> [About this exercise]:
Working down the material below, reproduce exactly every line from the one containing "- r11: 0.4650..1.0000" to the last line, and only those.

Data extract below:

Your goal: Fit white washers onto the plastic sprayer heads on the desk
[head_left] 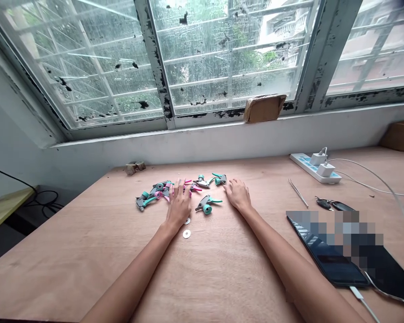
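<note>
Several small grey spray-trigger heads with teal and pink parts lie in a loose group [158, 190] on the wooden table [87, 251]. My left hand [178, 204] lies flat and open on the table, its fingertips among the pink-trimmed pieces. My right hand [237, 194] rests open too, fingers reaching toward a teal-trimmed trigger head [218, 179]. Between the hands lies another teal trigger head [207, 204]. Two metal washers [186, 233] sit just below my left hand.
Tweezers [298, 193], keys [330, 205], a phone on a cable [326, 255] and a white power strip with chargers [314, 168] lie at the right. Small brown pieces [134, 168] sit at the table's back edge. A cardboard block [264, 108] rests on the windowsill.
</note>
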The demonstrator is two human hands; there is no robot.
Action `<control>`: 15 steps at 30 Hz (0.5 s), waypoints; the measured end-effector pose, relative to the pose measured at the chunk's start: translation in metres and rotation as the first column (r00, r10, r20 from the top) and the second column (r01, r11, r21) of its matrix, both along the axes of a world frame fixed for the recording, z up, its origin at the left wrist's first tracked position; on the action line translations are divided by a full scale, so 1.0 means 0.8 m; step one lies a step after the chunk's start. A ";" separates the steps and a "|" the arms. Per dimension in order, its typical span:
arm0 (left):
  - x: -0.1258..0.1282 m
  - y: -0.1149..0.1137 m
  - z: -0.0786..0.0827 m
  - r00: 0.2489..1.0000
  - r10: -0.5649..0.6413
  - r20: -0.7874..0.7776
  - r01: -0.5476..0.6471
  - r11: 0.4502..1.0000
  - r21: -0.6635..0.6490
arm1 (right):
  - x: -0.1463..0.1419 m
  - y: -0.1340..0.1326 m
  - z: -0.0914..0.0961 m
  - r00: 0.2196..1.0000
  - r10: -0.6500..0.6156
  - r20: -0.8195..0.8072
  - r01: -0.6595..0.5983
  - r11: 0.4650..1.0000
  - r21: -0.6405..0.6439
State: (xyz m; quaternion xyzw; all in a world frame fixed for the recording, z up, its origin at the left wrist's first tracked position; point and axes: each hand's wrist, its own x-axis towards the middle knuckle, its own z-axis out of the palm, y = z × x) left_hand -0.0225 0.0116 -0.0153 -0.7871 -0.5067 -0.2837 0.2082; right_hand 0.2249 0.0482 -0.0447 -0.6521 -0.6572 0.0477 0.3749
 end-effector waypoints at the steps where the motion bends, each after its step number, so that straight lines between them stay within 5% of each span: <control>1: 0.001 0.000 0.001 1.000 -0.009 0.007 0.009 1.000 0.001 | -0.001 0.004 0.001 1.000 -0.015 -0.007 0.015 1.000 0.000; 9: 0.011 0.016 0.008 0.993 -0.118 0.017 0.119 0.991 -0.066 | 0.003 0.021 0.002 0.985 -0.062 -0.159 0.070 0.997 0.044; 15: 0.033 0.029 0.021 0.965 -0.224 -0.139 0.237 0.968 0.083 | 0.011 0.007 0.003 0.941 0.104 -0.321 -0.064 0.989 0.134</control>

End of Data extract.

> [Answer to this task]:
  - r11: 0.4650..1.0000
  - r21: -0.6405..0.6439
State: (xyz m; quaternion xyzw; all in a world frame fixed for the recording, z up, its origin at the left wrist's first tracked position; point and axes: each hand's wrist, its own x-axis towards the middle knuckle, its own z-axis out of the palm, y = z × x) left_hand -0.0225 0.0116 -0.0153 -0.7871 -0.5067 -0.2837 0.2082; right_hand 0.2249 0.0482 -0.0447 -0.6521 -0.6572 0.0477 0.3749
 end-effector waypoints at the steps where the motion bends, each after its step number, so that straight lines between them stay within 5% of each span: <control>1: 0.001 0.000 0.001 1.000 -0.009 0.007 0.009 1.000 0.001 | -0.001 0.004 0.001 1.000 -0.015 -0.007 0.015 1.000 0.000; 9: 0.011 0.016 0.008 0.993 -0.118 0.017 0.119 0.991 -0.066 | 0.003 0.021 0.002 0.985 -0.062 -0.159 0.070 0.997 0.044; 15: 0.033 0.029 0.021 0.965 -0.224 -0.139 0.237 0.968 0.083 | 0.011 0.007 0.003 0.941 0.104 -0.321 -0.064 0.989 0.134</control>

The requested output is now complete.